Mi mente giraba: Esto es loco, Valeria, pero se siente tan chingón. La ayudé a la camilla, abriéndola como un libro prohibido. Mi lengua trazó caminos por su vientre, bajando hasta su clítoris hinchado, saboreando su esencia salada, con un toque metálico del sangradito que no era amenaza sino afrodisíaco. Ella me jaló el pelo, gritando "¡Ponte arriba, cabrona!", y nos frotamos en tijeras, piel contra piel resbalosa, pechos aplastados, el sonido de carne húmeda chocando como olas en Acapulco.

Escalamos juntas: yo chupando sus tetas, ella metiendo dedos en mí, curvándolos justo donde dolía rico. El sudor nos unía, olor a sexo puro, mexicano y crudo, con gemidos en slang callejero: "¡Métemela toda, pinche doctora rica!". La intensidad psicológica era brutal; yo luchaba con el miedo al diagnóstico real —un embarazo ectópico necesitaba cirugía, no sexo—, pero ella me calmaba con besos fieros. "Es consensual, es nuestro secreto", susurraba, y eso me liberaba.

El clímax llegó como tormenta en temporada de huracanes. Sus muslos temblaron, su coño se contrajo en espasmos violentos alrededor de mi mano, y gritó un "¡Me vengo, Virgen de Guadalupe!" que retumbó en las paredes. Yo la seguí, oleadas de placer cegador, gusto a ella en mi boca, el corazón latiendo como tamborazo zacatecano. Colapsamos, jadeantes, piel pegajosa, el aire espeso de nuestros fluidos.

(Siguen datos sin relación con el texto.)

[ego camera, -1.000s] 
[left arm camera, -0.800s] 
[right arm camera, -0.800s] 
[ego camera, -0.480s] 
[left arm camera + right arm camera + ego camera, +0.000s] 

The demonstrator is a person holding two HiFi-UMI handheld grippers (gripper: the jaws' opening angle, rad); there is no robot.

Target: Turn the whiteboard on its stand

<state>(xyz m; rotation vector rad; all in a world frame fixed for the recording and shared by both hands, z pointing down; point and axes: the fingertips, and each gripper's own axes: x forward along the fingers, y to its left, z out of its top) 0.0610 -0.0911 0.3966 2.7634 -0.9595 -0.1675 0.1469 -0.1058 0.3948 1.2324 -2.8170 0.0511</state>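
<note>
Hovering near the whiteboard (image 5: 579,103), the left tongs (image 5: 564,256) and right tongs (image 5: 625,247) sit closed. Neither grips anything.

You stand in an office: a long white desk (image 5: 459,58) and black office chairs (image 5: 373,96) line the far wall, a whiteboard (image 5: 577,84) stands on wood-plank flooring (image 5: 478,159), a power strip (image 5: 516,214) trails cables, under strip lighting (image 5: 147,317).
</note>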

En el ending, el afterglow fue tierno. La cubrí con una sábana suave, oliendo a lavanda del hospital. "Tenemos que confirmar la triada de embarazo ectópico con ecografía, pero hoy... fue perfecto", dije, besando su frente. Ella sonrió, ojos brillantes. "Gracias, doctora. Me salvaste dos veces". Salimos juntas al atardecer polanco, manos entrelazadas, sabiendo que esto era el inicio de algo más grande, un lazo forjado en deseo y confianza. El deseo inicial se había transformado en conexión profunda, dejando un impacto que perduraría como el buen pozole en el alma.